Neil Heywood was found dead in a secluded Chongqing hotel in November 2011 (AP)
The official account of the murder trial of the wife of a disgraced top Chinese politician made clear that she will be convicted, but never mentioned her once-powerful husband, suggesting the Communist Party wants to distance him from the crime.
The extraordinarily long account by the official Xinhua News Agency said Gu Kailai and a household aide "confessed to intentional murder" in their trial on Thursday in the death of British businessman Neil Heywood.

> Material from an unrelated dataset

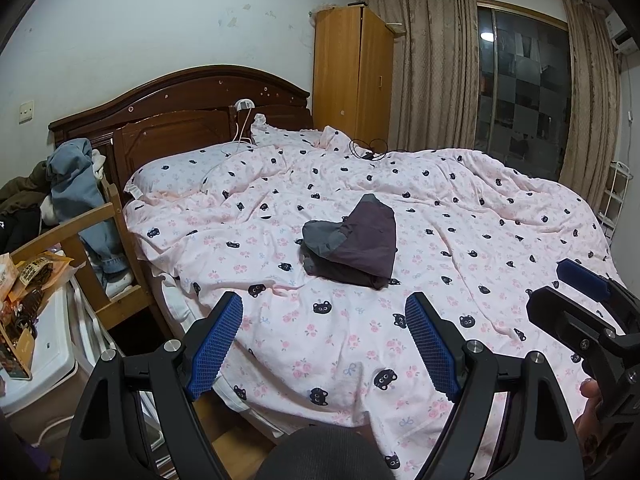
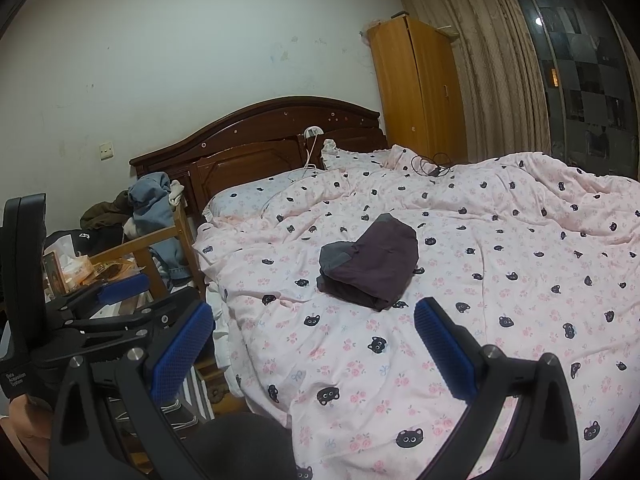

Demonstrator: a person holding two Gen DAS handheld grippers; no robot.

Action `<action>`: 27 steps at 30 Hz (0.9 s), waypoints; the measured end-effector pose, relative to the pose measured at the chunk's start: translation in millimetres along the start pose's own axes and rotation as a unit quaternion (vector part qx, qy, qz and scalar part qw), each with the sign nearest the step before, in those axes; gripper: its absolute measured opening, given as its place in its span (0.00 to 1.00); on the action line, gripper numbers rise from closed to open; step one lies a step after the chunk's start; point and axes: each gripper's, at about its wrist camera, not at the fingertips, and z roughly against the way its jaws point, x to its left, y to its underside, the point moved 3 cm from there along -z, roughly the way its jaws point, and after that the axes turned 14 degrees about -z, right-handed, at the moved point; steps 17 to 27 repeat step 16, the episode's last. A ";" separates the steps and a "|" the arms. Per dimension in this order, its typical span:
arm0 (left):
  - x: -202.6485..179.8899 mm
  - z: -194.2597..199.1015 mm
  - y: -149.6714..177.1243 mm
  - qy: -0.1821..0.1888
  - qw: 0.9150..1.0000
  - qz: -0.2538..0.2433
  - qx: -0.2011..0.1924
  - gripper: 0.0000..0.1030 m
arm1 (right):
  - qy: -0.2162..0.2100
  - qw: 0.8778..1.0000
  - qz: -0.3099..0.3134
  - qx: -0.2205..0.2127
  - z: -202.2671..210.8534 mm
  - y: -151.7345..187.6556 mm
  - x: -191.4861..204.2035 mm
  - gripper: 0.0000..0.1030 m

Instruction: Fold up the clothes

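Quilt (image 1: 400, 200): pink, rose sprigs and black cat faces. Folded garment (image 1: 356, 246): dark plum with grey panel. Headboard (image 1: 180, 96): dark brown. Wardrobe (image 1: 352, 72): orange-tan. Curtains (image 1: 436, 60): beige (faintly mottled). Jeans (image 1: 76, 188): faded blue.

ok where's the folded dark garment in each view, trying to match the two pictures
Left wrist view: the folded dark garment lies on the pink cat-print duvet, just right of centre, beyond the open left gripper.
Right wrist view: the garment lies near centre, just above the open right gripper.
Shared landmark: the dark wooden headboard, up and left of the garment in both.
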 end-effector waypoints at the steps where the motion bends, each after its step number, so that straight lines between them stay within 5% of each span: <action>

Gu's husband, Bo Xilai, was one of China's most powerful and charismatic politicians until he was ousted as Communist Party chief of Chongqing city as the scandal surrounding Mr Heywood's death last November unfolded.
The scandal has badly shaken the country's leadership.
Gu's tightly orchestrated trial is a step towards resolving the political turbulence before the country's once-a-decade leadership transition this autumn, and officials are likely to want to prevent the case from further sullying the party's reputation.
Mr Bo, 64, is in the hands of the party's internal discipline and inspection commission, which is expected to issue a statement about his infractions.
That would open the way for a trial with charges possibly including obstructing police work and abuse of power. Thus far, Mr Bo has only been accused of grievous but unspecified rules violations.
In its detailed account of the trial, Xinhua said four Chongqing police officers who had close relations with the family tried to cover up the murder. That statement could indirectly implicate Mr Bo, Beijing lawyer Liu Xiaoyuan said. "The questions are whether he knew about the murder and whether he obstructed the police investigation," Mr Liu said.
The four policemen went on trial on Friday. No further details have been released.
Another possible charge against Mr Bo is corruption, Mr Liu said, noting that Gu reportedly stated that Mr Heywood had threatened the safety of her son over compensation for a failed land project.